Explain the role of the regulators in the Indian Securities Market?

The SEBI, that is, the Securities and the Exchange Board of India, is the national regulatory body for the Indian securities market, set up under the securities and Exchange Board of India act, 1992, to “protect the interest of investors in securities and to promote the development of, and to regulate the securities market and for matters connected therewith and incidental too.”

SEBI as the watchdog of the security market industry in India, has an important and crucial role in the market in ensuring that the market participants perform their duties in accordance with the regulatory norms.

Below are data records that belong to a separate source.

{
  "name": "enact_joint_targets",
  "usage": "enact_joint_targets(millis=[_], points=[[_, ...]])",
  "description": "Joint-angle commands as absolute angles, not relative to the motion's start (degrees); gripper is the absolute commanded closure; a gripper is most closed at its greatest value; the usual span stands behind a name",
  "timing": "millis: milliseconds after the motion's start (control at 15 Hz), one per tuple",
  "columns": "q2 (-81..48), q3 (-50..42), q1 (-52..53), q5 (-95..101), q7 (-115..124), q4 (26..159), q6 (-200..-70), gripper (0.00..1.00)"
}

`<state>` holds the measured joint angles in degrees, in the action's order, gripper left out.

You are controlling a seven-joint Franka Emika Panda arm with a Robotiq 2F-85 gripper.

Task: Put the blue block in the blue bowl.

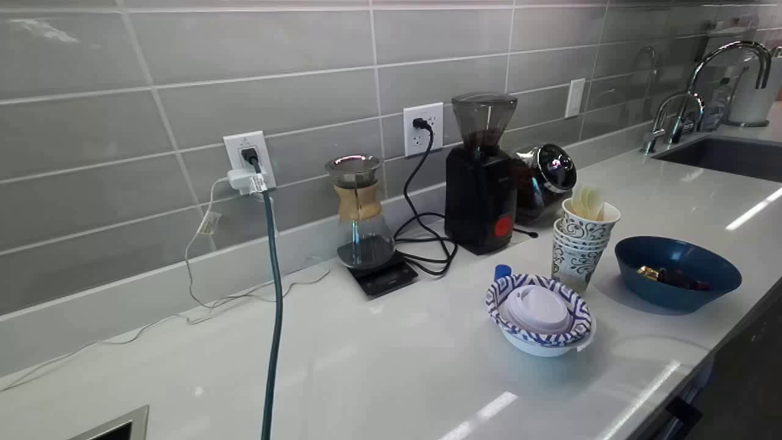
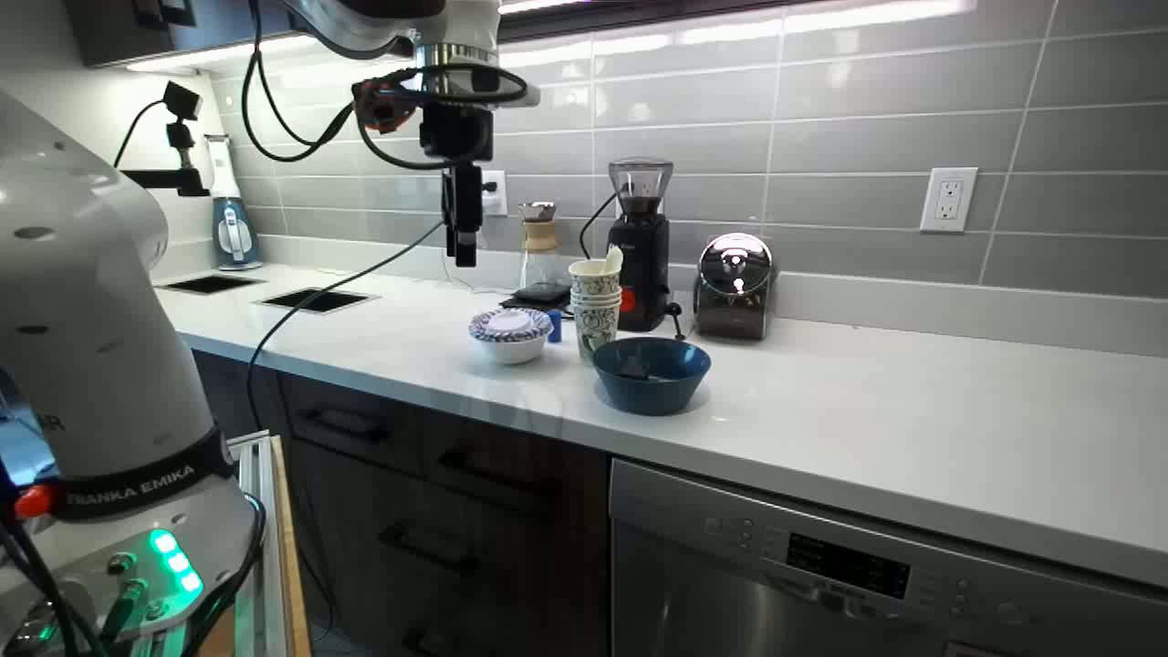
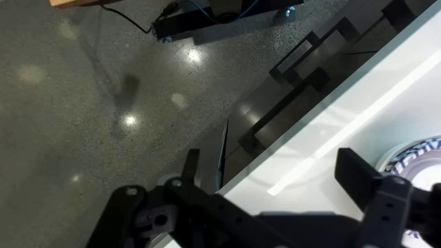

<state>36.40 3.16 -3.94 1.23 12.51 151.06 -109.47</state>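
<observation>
Gray tiles (image 1: 263, 101) are set behind a white worktop (image 1: 366, 379). Over its front edge, as the wrist view shows, the gripper (image 3: 269, 167) is spread wide, and nothing is held in it. Lower down and apart from it, the blue block (image 1: 502, 272) is stood on end, back from the front edge, just beside the patterned bowl (image 1: 579, 316). Whether those two touch cannot be told. The blue bowl (image 1: 663, 294) is set near the front edge, with small shiny things (image 1: 650, 273) inside, and the paper cups (image 1: 574, 263) are stood roughly between it and the block. So no part of the job looks done: the block must be reached, picked up, carried past the cups and dropped in. Along the back edge, a glass coffee pot (image 1: 366, 239), a black grinder (image 1: 476, 198) and a shiny jar (image 1: 545, 178) are lined up. In a back corner, a tall blue and white thing (image 2: 234, 228) is placed. Toward the other end, a sink (image 1: 733, 157) is cut in.
</observation>
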Motion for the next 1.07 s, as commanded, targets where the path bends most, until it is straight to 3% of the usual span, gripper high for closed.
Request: enact_joint_targets(millis=[0,400,1000], points=[[36.4,3.0,-3.7,1.3,12.6,151.0,-109.4,0.00],[36.4,3.1,-2.0,-0.1,10.8,150.2,-109.1,0.00],[29.6,13.6,6.9,-4.2,17.9,141.1,-106.6,0.00]])
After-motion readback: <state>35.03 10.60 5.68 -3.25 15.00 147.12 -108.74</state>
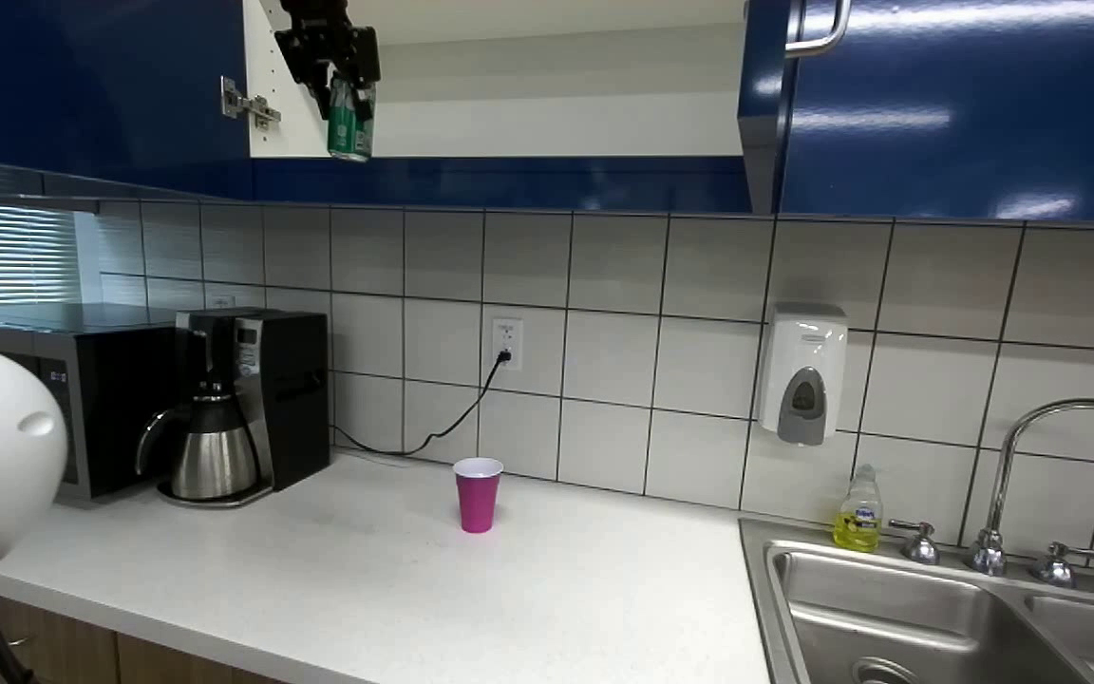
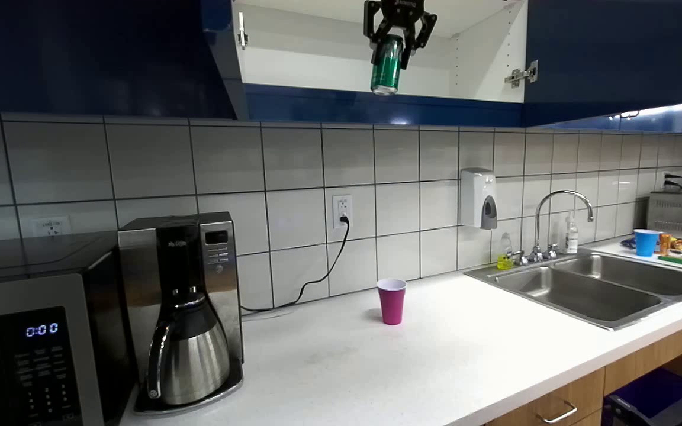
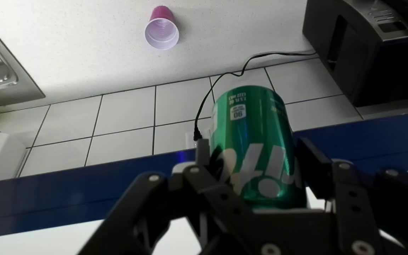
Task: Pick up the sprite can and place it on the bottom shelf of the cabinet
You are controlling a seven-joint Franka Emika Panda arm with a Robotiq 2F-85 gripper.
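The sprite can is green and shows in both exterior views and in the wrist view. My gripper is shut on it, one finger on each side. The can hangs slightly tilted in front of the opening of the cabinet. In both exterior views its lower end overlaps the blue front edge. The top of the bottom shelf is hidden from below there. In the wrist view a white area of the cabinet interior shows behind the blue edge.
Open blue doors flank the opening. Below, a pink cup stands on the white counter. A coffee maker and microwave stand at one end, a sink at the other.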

Role of regulator(SEBI) in Indian securities market:
  1. Regulation of Stock Exchanges and other securities markets.
  2. Regulation of Business in the Stock Exchanges
  3. Registration and Regulation of the working of Intermediaries
  4. Registration and Regulation of Mutual Funds, Venture Capital Funds & Collective Investment Schemes
  5. Promoting & regulating self regulatory organisations
  6. Prohibiting fraudulent and unfair trade practices in the securities market.
  7. Prohibition of insider trading.
  8. Investor education and the training of intermediaries
  9. Inspection and inquiries
  10. Regulating substantial acquisition of shares and take-overs
  11. Promoting investor's education
  12. Training of intermediaries
  13. Conducting research and publishing information useful to all market participants.